Supplied information:
=== Begin Enclosure ===

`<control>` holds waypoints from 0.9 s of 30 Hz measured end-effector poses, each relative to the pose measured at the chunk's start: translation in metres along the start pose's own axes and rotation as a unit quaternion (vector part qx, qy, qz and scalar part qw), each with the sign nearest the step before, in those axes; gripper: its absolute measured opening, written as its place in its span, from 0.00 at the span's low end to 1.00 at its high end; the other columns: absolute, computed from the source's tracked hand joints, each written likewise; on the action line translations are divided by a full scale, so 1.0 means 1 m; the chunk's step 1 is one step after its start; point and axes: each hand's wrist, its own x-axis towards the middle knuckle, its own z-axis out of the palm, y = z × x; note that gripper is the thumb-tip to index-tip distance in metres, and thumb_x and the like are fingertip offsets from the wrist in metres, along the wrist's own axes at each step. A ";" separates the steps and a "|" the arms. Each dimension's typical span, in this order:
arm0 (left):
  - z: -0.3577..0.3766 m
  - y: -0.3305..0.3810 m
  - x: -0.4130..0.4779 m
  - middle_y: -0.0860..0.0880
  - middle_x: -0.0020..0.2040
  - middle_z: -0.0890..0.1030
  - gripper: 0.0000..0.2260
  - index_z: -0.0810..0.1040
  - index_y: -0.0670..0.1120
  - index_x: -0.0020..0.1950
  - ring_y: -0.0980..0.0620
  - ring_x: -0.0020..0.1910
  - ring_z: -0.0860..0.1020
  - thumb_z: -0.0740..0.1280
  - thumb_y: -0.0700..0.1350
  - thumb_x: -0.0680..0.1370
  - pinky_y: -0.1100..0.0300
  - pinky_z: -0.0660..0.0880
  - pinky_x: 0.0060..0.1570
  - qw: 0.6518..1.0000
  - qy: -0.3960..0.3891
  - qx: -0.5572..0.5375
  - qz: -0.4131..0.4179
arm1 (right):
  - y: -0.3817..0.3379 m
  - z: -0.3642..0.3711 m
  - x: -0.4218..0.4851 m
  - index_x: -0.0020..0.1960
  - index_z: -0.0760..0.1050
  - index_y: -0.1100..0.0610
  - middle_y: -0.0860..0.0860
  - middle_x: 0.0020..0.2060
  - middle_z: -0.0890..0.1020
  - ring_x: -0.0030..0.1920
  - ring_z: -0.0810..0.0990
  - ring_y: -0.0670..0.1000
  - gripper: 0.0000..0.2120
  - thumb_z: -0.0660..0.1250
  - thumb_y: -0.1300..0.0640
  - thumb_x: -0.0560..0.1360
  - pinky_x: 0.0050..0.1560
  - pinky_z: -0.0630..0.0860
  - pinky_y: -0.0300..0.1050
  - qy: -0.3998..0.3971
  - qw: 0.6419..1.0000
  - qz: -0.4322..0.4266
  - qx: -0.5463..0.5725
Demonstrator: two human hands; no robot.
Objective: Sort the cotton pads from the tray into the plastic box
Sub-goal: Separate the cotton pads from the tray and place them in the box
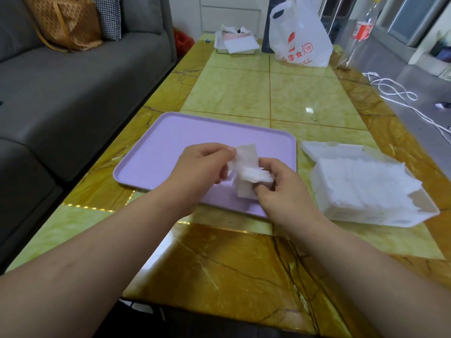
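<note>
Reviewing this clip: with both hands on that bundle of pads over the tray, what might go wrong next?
1. The cotton pads look fanned and uneven between the left hand and right hand; some may slip onto the tray.
2. The plastic box already looks heaped, pads overhanging its rim, so more may spill onto the table.

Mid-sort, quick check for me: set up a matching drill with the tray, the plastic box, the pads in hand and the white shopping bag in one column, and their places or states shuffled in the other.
1. tray
2. plastic box
3. held cotton pads
4. white shopping bag

A. far end of the table
B. right of the tray, lid open, full of pads
C. pinched between left hand and right hand
D. lilac, lying beneath both hands

Pairs: 1-D, 2-B, 3-C, 4-A.
</note>
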 end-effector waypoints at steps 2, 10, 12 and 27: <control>-0.007 0.002 0.002 0.48 0.30 0.72 0.11 0.83 0.45 0.40 0.52 0.31 0.69 0.68 0.45 0.81 0.59 0.69 0.36 0.999 0.020 0.006 0.031 | 0.003 0.000 0.002 0.67 0.76 0.48 0.44 0.57 0.82 0.54 0.82 0.44 0.21 0.66 0.65 0.78 0.53 0.75 0.30 0.007 1.000 0.017 0.008; -0.011 -0.008 -0.005 0.52 0.31 0.72 0.05 0.85 0.47 0.44 0.56 0.31 0.68 0.75 0.47 0.77 0.64 0.65 0.33 0.965 -0.188 0.173 0.059 | 0.009 -0.007 0.009 0.57 0.80 0.53 0.51 0.45 0.88 0.45 0.87 0.51 0.18 0.73 0.70 0.72 0.44 0.82 0.45 -0.005 0.995 0.073 0.069; -0.007 -0.010 -0.002 0.53 0.29 0.70 0.07 0.84 0.50 0.39 0.57 0.29 0.66 0.75 0.48 0.77 0.65 0.64 0.30 0.964 -0.157 0.203 0.067 | 0.009 -0.009 0.008 0.57 0.82 0.53 0.51 0.46 0.88 0.47 0.87 0.51 0.17 0.70 0.69 0.73 0.45 0.84 0.45 -0.020 0.995 0.067 0.071; 0.000 -0.028 0.011 0.59 0.24 0.68 0.14 0.78 0.45 0.35 0.60 0.26 0.66 0.77 0.51 0.73 0.67 0.63 0.29 0.960 -0.074 0.256 0.088 | 0.006 -0.006 0.008 0.64 0.82 0.52 0.47 0.47 0.88 0.45 0.86 0.47 0.16 0.67 0.64 0.79 0.45 0.81 0.37 -0.035 0.994 0.046 0.091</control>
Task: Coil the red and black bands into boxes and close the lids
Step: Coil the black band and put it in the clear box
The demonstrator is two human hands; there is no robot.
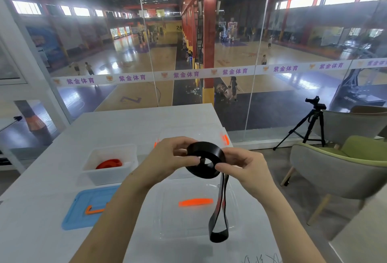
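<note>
Two hands are up over the table. The left hand (167, 159) and the right hand (245, 165) each pinch one side of the single black band (206, 161) between curled fingers and thumb. Most of that band is wound into a thick, flat-sided ring with a round hole in the middle. It is held in the air to the right of the white box (109, 176) and clear of the table (125, 120). Its loose end hangs down from the ring as a long, narrow, glossy loop.

There are two bands. The second, the red band (109, 163), lies coiled inside the white box, a matt, opaque, rectangular tub.

There are two boxes. The other is a clear box (199, 132), right of the white box and partly behind the hands. It is see-through plastic with two orange clips, one on each end.

There are two lids, both lying flat. The blue lid (79, 216) is just in front of the white box. It is rounded at the corners and has one orange handle. The clear lid (173, 218) lies in front and to the right of the white box, under the hanging loop, and has one orange bar handle.
</note>
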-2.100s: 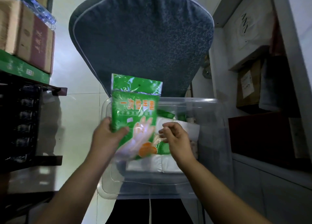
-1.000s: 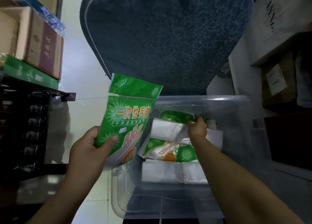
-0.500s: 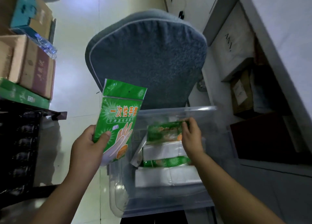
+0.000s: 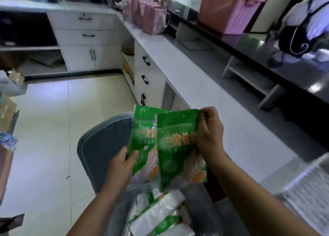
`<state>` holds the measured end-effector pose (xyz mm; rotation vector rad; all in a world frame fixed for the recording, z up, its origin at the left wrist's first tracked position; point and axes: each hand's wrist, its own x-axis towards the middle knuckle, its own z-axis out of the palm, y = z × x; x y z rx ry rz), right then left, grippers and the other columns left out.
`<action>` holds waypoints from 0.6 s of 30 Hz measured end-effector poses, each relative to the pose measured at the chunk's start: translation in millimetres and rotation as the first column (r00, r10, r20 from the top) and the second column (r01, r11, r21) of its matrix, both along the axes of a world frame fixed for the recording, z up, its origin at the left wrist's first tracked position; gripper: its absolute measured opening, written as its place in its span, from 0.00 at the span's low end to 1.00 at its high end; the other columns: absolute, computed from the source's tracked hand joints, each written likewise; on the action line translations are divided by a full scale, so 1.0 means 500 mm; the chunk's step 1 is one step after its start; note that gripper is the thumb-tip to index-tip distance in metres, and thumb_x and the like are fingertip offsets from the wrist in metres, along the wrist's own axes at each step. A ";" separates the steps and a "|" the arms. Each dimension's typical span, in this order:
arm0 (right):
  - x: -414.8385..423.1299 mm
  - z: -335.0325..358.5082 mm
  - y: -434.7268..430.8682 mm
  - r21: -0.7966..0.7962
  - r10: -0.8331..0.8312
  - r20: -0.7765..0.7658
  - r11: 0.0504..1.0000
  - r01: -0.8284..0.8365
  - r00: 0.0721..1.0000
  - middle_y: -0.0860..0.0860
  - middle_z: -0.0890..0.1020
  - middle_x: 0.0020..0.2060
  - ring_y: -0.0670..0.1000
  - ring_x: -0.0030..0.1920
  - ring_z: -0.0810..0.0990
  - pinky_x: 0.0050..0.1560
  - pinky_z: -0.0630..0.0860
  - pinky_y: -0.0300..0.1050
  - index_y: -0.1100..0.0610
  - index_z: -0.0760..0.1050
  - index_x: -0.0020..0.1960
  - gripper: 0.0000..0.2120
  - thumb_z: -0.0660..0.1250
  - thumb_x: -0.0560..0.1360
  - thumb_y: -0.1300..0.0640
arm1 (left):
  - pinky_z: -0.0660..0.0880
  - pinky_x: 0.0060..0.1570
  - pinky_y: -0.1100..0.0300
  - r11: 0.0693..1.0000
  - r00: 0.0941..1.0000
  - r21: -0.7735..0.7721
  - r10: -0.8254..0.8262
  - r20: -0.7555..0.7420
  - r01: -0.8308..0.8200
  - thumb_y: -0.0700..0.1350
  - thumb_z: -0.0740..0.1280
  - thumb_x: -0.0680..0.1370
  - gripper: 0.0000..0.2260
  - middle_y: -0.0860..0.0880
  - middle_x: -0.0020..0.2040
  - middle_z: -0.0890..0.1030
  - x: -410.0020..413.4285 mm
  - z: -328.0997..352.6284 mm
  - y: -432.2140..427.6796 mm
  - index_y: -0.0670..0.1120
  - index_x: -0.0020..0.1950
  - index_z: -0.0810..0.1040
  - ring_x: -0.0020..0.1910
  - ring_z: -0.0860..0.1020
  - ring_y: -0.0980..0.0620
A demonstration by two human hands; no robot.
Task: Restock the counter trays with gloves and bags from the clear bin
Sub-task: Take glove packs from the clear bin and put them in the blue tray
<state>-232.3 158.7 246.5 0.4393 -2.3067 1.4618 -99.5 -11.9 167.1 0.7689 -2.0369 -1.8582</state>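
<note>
My left hand's (image 4: pixel 122 166) fingers (image 4: pixel 132 155) are clamped on the lower left edge of one green glove packet (image 4: pixel 142 139), thumb on its front. My right hand (image 4: pixel 210 134) pinches the top right corner of a second green glove packet (image 4: pixel 176 146), which overlaps the first and sits in front of it. Both packets are held upright above the bin, long axis vertical, printed faces toward me, header strips up. Behind them I see the grey chair cushion (image 4: pixel 99 146), and to the right the long pale worktop (image 4: pixel 204 86) runs away from me, with pink bags (image 4: pixel 149 18) at its far end and a pink basket (image 4: pixel 227 9) on the dark upper ledge. White drawers (image 4: pixel 147 70) sit under the worktop. Below my hands, the clear bin (image 4: pixel 122 210) holds more green-and-white packets (image 4: pixel 160 214), lying tilted and stacked.
</note>
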 end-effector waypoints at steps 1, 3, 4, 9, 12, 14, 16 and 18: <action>-0.008 0.015 0.006 -0.035 -0.045 0.032 0.998 0.046 0.998 0.44 0.72 0.31 0.36 0.31 0.71 0.31 0.64 0.38 0.52 0.68 0.42 0.07 0.58 0.77 0.62 | 0.74 0.44 0.57 0.996 0.998 0.072 -0.051 -0.021 0.052 0.41 0.63 0.78 0.08 0.51 0.45 0.83 -0.013 0.019 0.021 0.52 0.45 0.78 0.47 0.80 0.50; -0.020 0.031 0.029 -0.072 -0.146 0.093 0.986 0.153 0.985 0.44 0.72 0.31 0.37 0.31 0.70 0.33 0.62 0.42 0.54 0.68 0.41 0.07 0.58 0.76 0.63 | 0.75 0.44 0.66 0.965 0.988 0.215 -0.140 -0.061 0.150 0.40 0.61 0.79 0.09 0.54 0.49 0.83 -0.030 0.047 0.071 0.51 0.50 0.79 0.51 0.80 0.55; -0.022 0.036 0.046 -0.080 -0.196 0.102 0.976 0.204 0.975 0.44 0.72 0.31 0.38 0.31 0.70 0.33 0.61 0.42 0.54 0.69 0.41 0.08 0.58 0.76 0.63 | 0.74 0.50 0.66 0.948 0.984 0.263 -0.164 -0.070 0.177 0.42 0.60 0.80 0.09 0.54 0.54 0.81 -0.035 0.056 0.096 0.49 0.55 0.78 0.55 0.79 0.55; -0.014 0.056 0.148 -0.137 -0.374 0.075 0.915 0.381 0.924 0.44 0.71 0.29 0.36 0.29 0.70 0.30 0.64 0.35 0.54 0.69 0.40 0.09 0.58 0.76 0.64 | 0.71 0.45 0.72 0.914 0.946 0.252 -0.293 -0.137 0.319 0.53 0.58 0.78 0.10 0.59 0.46 0.80 -0.048 0.107 0.229 0.52 0.46 0.77 0.42 0.77 0.72; 0.003 0.060 0.221 -0.179 -0.461 0.090 0.865 0.470 0.883 0.45 0.71 0.28 0.38 0.28 0.69 0.29 0.64 0.34 0.51 0.69 0.38 0.12 0.59 0.77 0.64 | 0.72 0.34 0.74 0.903 0.913 0.145 -0.390 -0.118 0.404 0.49 0.70 0.72 0.06 0.54 0.39 0.81 -0.058 0.120 0.316 0.53 0.44 0.73 0.36 0.79 0.69; 0.016 0.069 0.282 -0.207 -0.509 0.078 0.833 0.513 0.857 0.44 0.71 0.29 0.37 0.29 0.70 0.29 0.65 0.31 0.49 0.68 0.37 0.13 0.59 0.77 0.64 | 0.70 0.28 0.77 0.904 0.904 0.065 -0.414 -0.106 0.422 0.42 0.73 0.70 0.11 0.56 0.37 0.80 -0.069 0.128 0.369 0.54 0.43 0.72 0.32 0.77 0.71; 0.028 0.083 0.351 -0.219 -0.537 0.087 0.811 0.542 0.839 0.44 0.73 0.32 0.39 0.33 0.71 0.33 0.67 0.32 0.50 0.70 0.42 0.08 0.61 0.77 0.62 | 0.69 0.26 0.77 0.891 0.889 0.059 -0.441 -0.125 0.451 0.39 0.72 0.71 0.11 0.58 0.33 0.80 -0.080 0.144 0.422 0.52 0.43 0.74 0.31 0.78 0.70; 0.042 0.096 0.432 -0.246 -0.518 0.140 0.807 0.537 0.844 0.44 0.75 0.38 0.42 0.38 0.74 0.39 0.72 0.37 0.53 0.69 0.51 0.06 0.63 0.76 0.59 | 0.69 0.25 0.78 0.878 0.873 0.054 -0.463 -0.156 0.475 0.38 0.72 0.71 0.11 0.59 0.30 0.81 -0.091 0.159 0.475 0.52 0.41 0.74 0.30 0.78 0.70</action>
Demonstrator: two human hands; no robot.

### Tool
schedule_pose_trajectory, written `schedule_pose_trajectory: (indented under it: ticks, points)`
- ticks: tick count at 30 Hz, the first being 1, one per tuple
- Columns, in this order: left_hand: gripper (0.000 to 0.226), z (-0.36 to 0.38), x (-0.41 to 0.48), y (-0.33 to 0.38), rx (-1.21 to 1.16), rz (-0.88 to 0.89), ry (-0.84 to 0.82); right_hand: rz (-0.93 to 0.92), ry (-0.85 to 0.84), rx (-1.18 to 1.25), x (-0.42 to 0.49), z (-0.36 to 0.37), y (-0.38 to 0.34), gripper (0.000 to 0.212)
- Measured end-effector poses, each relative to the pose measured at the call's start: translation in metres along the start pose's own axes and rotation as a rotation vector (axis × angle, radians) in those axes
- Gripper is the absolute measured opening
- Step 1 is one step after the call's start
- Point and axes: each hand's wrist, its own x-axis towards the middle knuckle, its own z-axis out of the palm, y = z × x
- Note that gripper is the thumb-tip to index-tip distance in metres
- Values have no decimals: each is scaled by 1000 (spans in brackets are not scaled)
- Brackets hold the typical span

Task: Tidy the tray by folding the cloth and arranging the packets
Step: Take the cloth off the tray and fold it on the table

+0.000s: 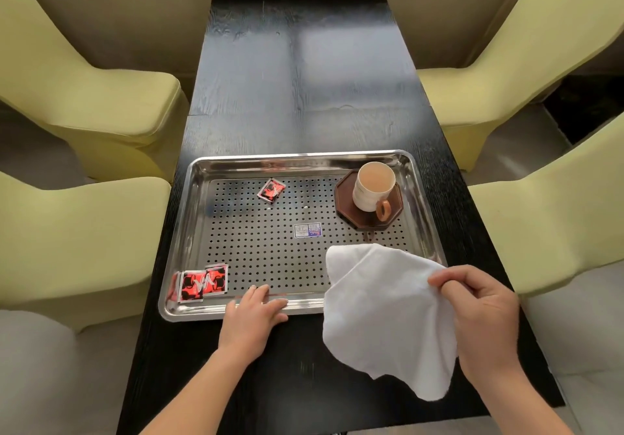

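Head view, the only one. Right hand (pixel 479 313) pinches the white cloth (pixel 385 313) at one edge between thumb and fingertips. The cloth hangs loose and unfolded, lifted off the surface, draped over the tray's near-right corner and the bare black table (pixel 297 90) in front of it. Its long axis runs roughly far-left to near-right, free tail toward the person.

Left hand (pixel 253 313) is flat, palm down, fingers spread on the near rim of the steel tray (pixel 189 178); it grasps nothing. It sits just left of the cloth's free edge, so it's the nearer hand for catching the opposite corner. My read: the fold hinges on that, left hand moving right to take the hanging side.

Packets: two red sachets (pixel 202 282) overlap at the tray's near-left corner, one partly over the rim, close to the left hand. A third red sachet (pixel 271 191) lies tilted at far centre-left, well apart from the pair.

Obstacle: mug (pixel 373 186) with a pale drink on a dark octagonal coaster (pixel 344 205), far-right corner, just beyond the cloth's far edge. A swing that way risks a spill.

Open room: the tray's perforated centre, bare apart from a small label (pixel 307 230), and the near table strip. Yellow chairs (pixel 101 103) flank both sides, clear of the work.
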Motion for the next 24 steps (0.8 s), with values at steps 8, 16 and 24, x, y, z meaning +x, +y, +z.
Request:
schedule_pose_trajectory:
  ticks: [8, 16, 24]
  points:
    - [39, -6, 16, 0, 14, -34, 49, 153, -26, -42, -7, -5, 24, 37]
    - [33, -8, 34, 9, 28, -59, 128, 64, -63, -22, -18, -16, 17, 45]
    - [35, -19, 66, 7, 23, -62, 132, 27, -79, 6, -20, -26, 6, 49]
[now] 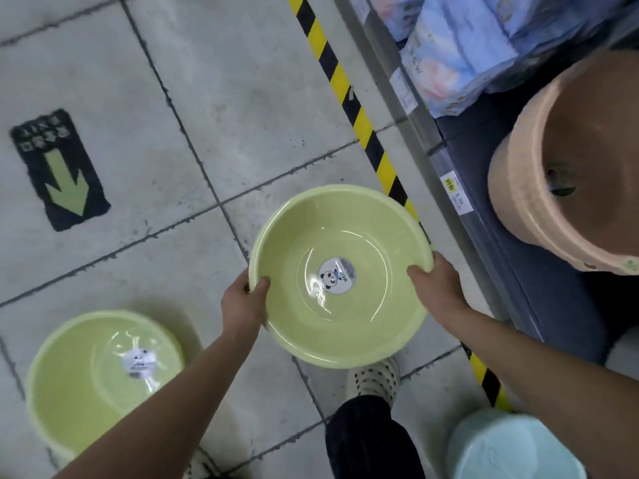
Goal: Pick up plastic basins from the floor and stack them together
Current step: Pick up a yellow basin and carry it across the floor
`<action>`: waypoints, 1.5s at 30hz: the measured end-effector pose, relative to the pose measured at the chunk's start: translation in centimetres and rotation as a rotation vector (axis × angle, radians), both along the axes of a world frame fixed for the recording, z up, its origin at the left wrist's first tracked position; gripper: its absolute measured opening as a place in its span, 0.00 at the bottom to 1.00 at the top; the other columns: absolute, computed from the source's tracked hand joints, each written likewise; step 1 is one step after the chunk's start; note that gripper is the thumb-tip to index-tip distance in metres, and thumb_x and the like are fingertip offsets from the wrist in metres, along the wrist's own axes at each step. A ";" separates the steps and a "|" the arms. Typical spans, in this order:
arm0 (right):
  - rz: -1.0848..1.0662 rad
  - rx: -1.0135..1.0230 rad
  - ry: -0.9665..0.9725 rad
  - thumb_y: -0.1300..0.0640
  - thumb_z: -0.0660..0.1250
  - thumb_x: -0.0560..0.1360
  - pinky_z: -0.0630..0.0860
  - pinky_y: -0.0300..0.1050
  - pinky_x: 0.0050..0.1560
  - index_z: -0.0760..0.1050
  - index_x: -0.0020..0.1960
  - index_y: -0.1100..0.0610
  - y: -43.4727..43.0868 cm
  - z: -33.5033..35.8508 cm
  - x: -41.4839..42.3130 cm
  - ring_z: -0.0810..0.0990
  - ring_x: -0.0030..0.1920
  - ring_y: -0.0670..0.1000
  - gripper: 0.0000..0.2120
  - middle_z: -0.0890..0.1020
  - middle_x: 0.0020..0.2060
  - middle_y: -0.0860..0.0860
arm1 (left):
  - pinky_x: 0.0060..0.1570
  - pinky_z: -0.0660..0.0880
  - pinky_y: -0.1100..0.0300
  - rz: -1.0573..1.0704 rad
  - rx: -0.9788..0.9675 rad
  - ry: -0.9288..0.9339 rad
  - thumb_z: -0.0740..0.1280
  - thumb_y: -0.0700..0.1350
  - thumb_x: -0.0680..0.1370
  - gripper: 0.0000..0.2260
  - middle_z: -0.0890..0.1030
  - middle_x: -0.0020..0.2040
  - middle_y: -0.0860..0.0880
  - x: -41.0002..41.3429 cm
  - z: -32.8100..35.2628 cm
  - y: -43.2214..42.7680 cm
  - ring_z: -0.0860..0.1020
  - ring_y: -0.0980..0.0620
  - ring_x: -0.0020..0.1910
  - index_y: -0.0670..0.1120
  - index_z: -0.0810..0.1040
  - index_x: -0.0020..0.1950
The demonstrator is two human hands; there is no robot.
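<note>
Green basin [345, 323] held above the floor [224, 81], gripped at opposite rims by left hand [243, 302] and right hand [436, 286], thumbs curled over the edge. Second green basin [86, 375] resting on floor, lower left.

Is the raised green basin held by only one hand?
No, the left hand and right hand each grip the raised green basin by its rim.

The tiled floor [242, 81] bears a green basin [86, 382] at lower left and a pale blue basin [511, 447] at lower right. An arrow sticker [60, 171] lies at left.
</note>
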State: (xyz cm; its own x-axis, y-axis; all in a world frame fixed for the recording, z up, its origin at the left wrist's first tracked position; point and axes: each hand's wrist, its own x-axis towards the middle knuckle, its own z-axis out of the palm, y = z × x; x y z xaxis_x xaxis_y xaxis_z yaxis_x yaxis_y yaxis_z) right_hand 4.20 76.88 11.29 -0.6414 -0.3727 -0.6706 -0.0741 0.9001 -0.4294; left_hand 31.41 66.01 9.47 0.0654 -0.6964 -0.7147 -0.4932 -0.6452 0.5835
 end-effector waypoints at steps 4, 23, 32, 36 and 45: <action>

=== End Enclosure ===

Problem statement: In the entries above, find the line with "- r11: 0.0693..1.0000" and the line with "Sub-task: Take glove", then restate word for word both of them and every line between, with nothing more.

Expected answer:
  - r11: 0.0693..1.0000
  - r00: 0.0941..1.0000
  - r21: -0.7735..0.7721
  - r10: -0.8254..0.8262
  - r20: -0.7555..0.7420
  - r01: -0.8308..0.8200
  - thumb_y: -0.0700..0.1350
  - thumb_z: -0.0740..0.1280
  - thumb_x: -0.0680..0.1370
  - gripper: 0.0000..0.2260
  - middle_y: -0.0860..0.0880
  - middle_x: -0.0020..0.2040
  - middle_z: -0.0890..0.1030
  - x: -410.0020..413.4285 mm
  - z: -328.0997..352.6284 mm
  - y: -432.2140..427.6796 mm
  - index_y: -0.0670..0.1120
  - index_x: -0.0020..0.1950
  - index_z: -0.0810..0.1040
  - ring_x: -0.0020..0.1910
  - ring_z: -0.0860..0.1020
  - ring_y: -0.0980..0.0620
A demonstration by two human hands; no robot.
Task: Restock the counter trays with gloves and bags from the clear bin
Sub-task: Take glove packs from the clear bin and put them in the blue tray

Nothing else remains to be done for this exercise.